Foi a deixa que faltava para o movimento anti-Lava Jato aflorar. Tornaram-se mais comuns os encontros do ministro Gilmar Mendes, do Supremo, com a cúpula dos partidos, assim como suas declarações contra a Lava Jato. Cresceu também a virulência de suas palavras contra Janot. O presidente Michel Temer, o primeiro a ser acusado de crimes comuns no exercício do cargo, usou o episódio da JBS como subterfúgio para rebater a segunda denúncia apresentada por Janot contra ele, pelos crimes de organização criminosa e embaraço às investigações. “O procurador-geral da República continua sua marcha irresponsável para encobrir suas próprias falhas. Finge não ver os problemas de falta de credibilidade de testemunhas, a ausência de nexo entre as narrativas e as incoerências produzidas pela própria investigação, apressada e açodada”, atacou em nota.
Atualmente, as duas turmas do STF exibem uma diferença enorme no entendimento das matérias penais. A Primeira Turma é mais rígida, enquanto a Segunda Turma adquiriu um viés mais garantista. É nessa Segunda Turma que são analisados os processos da Lava Jato e é por decisão de seus ministros que diversos réus foram soltos nos últimos meses. Entre outros, o ex-deputado Rodrigo da Rocha Loures – ex-assessor que Temer indicou para conversar com Joesley Batista e que deu uma corridinha com uma mala com R$ 500 mil – ganhou direito a prisão domiciliar. O ex-ministro José Dirceu também foi libertado.

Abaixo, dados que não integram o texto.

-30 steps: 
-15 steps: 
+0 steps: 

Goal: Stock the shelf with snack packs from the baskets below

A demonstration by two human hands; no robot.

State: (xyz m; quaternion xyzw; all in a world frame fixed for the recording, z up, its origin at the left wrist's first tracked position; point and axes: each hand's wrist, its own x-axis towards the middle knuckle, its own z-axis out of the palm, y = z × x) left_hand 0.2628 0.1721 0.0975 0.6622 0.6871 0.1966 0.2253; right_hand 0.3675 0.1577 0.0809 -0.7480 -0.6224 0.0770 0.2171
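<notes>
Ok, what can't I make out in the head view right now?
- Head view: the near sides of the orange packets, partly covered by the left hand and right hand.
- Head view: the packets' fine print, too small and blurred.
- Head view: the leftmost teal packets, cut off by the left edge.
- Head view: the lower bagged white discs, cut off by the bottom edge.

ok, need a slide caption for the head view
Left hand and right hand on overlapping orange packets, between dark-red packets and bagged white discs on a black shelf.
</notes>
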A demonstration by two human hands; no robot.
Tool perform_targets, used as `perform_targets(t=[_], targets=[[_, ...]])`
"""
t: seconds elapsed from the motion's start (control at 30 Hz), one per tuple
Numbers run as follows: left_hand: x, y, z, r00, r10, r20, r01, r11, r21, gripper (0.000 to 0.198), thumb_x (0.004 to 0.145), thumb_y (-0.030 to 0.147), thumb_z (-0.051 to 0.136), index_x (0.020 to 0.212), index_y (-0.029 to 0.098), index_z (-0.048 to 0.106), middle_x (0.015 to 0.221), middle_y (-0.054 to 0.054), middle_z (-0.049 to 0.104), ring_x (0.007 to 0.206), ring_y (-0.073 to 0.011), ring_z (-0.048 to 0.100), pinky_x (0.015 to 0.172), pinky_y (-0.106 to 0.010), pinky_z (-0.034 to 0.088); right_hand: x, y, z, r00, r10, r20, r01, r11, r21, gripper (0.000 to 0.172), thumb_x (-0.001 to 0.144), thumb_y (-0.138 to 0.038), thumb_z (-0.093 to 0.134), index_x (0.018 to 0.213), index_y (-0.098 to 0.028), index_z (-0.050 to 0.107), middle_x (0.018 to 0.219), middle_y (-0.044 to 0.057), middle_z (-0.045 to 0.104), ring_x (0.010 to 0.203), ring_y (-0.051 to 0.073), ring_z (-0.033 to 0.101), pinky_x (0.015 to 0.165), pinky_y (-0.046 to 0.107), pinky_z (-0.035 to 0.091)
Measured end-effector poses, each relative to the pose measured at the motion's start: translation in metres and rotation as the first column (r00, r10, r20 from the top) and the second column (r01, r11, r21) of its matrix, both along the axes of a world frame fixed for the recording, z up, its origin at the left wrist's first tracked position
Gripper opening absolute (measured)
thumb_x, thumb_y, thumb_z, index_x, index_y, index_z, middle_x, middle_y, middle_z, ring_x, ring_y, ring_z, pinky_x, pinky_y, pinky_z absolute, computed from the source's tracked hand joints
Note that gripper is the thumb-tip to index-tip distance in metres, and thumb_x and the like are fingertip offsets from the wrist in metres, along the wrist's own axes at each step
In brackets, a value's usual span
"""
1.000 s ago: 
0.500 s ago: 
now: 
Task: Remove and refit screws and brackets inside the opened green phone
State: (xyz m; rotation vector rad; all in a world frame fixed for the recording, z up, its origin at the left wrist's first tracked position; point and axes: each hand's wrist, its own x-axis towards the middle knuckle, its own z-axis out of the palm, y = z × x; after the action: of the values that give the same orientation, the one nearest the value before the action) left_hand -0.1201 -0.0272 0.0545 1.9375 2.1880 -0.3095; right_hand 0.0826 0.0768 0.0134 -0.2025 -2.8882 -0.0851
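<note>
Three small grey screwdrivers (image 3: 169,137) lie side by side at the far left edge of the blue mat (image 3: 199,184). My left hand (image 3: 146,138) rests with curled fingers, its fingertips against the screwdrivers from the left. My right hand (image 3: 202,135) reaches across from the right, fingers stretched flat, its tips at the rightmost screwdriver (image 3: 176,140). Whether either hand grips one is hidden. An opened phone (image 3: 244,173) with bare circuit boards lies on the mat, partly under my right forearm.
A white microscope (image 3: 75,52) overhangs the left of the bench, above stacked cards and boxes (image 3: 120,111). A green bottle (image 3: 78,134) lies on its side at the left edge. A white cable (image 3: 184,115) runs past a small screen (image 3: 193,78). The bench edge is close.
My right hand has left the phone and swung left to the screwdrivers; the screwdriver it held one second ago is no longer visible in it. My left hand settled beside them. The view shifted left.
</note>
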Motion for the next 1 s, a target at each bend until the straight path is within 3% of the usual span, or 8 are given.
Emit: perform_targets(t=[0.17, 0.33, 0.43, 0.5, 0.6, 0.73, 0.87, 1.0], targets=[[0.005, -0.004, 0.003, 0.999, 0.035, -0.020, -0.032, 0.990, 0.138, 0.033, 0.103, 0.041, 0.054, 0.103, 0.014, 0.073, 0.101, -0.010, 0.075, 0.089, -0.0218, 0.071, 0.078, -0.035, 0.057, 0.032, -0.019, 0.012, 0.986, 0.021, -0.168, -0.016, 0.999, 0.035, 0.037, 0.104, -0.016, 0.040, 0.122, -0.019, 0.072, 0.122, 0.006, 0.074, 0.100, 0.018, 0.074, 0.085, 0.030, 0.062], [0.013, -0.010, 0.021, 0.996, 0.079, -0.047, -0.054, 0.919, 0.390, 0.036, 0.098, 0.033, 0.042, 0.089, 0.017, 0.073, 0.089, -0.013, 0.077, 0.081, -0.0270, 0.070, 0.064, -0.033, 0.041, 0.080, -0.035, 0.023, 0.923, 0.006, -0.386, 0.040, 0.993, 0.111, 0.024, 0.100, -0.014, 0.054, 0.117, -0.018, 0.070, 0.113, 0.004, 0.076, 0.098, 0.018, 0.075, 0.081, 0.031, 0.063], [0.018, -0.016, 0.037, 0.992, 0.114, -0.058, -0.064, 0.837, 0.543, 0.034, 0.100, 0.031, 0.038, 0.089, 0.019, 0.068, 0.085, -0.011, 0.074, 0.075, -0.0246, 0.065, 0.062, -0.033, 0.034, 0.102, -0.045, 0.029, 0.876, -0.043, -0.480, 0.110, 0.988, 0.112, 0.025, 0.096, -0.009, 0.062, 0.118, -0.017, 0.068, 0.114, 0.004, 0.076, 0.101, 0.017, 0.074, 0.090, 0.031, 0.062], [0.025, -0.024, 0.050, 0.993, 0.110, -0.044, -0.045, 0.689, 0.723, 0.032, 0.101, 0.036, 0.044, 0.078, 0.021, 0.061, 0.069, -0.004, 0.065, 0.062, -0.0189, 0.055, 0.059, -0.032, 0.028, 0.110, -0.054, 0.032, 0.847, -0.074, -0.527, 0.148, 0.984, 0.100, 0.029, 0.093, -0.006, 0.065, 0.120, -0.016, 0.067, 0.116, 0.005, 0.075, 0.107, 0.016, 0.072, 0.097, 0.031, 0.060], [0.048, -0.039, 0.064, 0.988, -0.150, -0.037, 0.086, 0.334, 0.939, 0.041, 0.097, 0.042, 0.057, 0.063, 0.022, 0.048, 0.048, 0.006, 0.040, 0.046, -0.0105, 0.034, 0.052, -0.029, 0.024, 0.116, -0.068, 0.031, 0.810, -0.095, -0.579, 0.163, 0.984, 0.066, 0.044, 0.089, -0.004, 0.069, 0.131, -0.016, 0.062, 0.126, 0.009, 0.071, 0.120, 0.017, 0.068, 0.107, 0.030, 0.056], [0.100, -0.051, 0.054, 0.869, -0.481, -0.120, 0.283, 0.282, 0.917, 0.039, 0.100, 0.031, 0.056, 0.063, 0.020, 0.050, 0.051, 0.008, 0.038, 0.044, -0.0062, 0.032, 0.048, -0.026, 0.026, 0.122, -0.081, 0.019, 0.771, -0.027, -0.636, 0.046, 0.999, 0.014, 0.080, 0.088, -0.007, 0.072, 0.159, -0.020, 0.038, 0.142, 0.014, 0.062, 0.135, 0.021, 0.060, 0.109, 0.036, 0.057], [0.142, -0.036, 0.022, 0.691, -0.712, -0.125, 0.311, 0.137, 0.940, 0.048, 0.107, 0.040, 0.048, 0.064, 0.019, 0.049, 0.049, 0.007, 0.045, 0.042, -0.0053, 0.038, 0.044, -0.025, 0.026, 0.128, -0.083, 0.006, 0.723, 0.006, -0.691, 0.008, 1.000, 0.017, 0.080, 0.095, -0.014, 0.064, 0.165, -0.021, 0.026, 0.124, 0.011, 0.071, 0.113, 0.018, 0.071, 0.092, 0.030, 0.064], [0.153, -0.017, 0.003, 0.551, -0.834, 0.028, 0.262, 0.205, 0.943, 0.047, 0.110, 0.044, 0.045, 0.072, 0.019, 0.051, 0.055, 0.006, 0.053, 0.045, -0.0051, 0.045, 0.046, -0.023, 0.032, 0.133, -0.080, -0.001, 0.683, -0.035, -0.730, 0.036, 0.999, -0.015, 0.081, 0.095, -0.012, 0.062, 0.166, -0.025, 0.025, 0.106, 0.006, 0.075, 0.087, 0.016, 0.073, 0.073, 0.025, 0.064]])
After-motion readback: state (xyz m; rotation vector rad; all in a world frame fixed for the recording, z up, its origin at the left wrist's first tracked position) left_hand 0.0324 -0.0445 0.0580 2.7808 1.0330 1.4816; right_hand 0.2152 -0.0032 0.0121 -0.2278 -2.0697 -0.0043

Deltan Dallagnol (Foto: Época)
O Supremo já acena um recuo na decisão que permite a execução das prisões após condenação em segunda instância. Os ministros Ricardo Lewandowski e Celso de Mello tomaram decisões nesse sentido. Integrantes da Corte discutem levar o tema novamente ao plenário, para restaurar o status anterior, de execução da prisão somente após instâncias superiores. “Seria, com todo o respeito ao Supremo Tribunal Federal, muito triste que a meu ver a principal reforma geral da lei processual nos últimos anos fosse alterada por uma decisão do Supremo”, afirmou. “Essa foi a mudança fundamental nos nossos últimos anos no que se refere ao processo penal”, disse o juiz Sergio Moro.
O movimento lembra o que aconteceu há uma década, no interregno entre o surgimento do escândalo do mensalão, em 2005, e o processo que culminou com condenações e prisões em 2012. No calor dos acontecimentos, quatro parlamentares envolvidos renunciaram a seus mandatos para escapar da cassação na Câmara. Apenas três foram efetivamente cassados – o ex-ministro José Dirceu, o denunciante Roberto Jefferson (PTB-RJ) e Pedro Corrêa (PP-PE), hoje preso pela Lava Jato. Passada a fase do susto, a política voltou ao normal. Outros 12 deputados foram absolvidos pelos colegas no plenário. O símbolo desse desfecho foi a “dança da pizza”, que a então deputada petista Ângela Guadagnin fez quando ouviu o anúncio da absolvição do colega petista João Magno. Seis anos depois, vários envolvidos foram condenados pelo Supremo. Espera-se que a dança não se repita e a Justiça seja contemplada.